Joey seems undecided for a few seconds, but then something in his face changes and I know he’s made a decision, he’s going to go with it, “what about my management?” he asks.
“They’re to know nothing about our little game. Let them handle the flow of news, set up the website, talk with sponsors, advertisers and all that shit, but as far as they’re concerned your fucking riddled with cancer!”
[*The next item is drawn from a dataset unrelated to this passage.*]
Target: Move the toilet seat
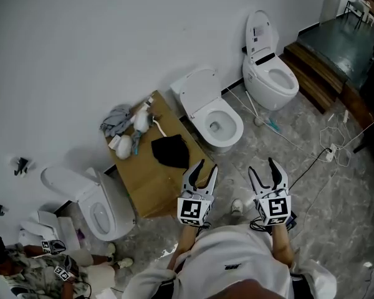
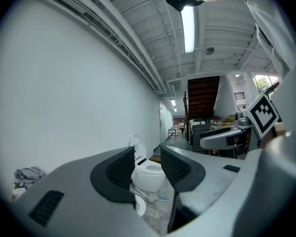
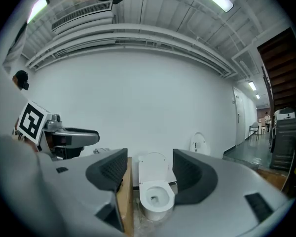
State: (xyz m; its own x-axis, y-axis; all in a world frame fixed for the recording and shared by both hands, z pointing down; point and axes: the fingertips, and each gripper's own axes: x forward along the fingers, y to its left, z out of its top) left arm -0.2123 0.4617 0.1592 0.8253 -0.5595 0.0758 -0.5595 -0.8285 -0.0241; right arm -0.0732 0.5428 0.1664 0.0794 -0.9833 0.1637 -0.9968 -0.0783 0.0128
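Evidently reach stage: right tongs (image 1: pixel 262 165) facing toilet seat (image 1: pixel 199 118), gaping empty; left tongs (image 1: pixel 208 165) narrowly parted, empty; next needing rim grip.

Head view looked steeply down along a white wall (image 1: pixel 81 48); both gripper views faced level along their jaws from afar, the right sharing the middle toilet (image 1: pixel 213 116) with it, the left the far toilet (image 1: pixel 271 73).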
“Okay” nods Joey, “look, I’m really grateful for this, it ain’t the first time you’ve ‘elped me out…” suddenly those beautiful blue eyes seem to cloud over, “but is this enough to really save me cos I’m a serial fuck up, I mean I’m gonna fuck up again, I know I will, an’ what excuse do we come up wi’then? An’ I really, really want this, the fame, the money, the ‘ouse, the cars. I want to make sure I leave summat for me kids an’ there’s no way I’m goin’ back to flippin’ bloody burgers!”
“Hush, hush, Joey,” I say, again placing a calming hand on his shoulder, “this will work and you will learn from it and you will not fuck up again. You’ll see, six months from now the public will love you even more than they did before tonight’s slip up, your “treatment” will have worked, you’ll have conquered your “cancer” and everything will be back to normal!”
Joey looks me straight in the eye, for some reason he seems suddenly infinitely sad and says “let’s do it, Andy, let’s make me ill…”
In retrospect of course, I really should have paid more attention to that look of sadness and Joey’s comments about how much he really, really wanted fame: and the remark about the kids…how the fuck did I miss that? I guess it’s like I said, at the time it seemed such a simple plan.
What do you mean, you thought Joey’s cancer was real? For God’s sake, I know I said you were naïve but now your just being plain silly! Use your brain. Don’t use your brain. Just don’t believe everything you’re told, things are rarely as they seem.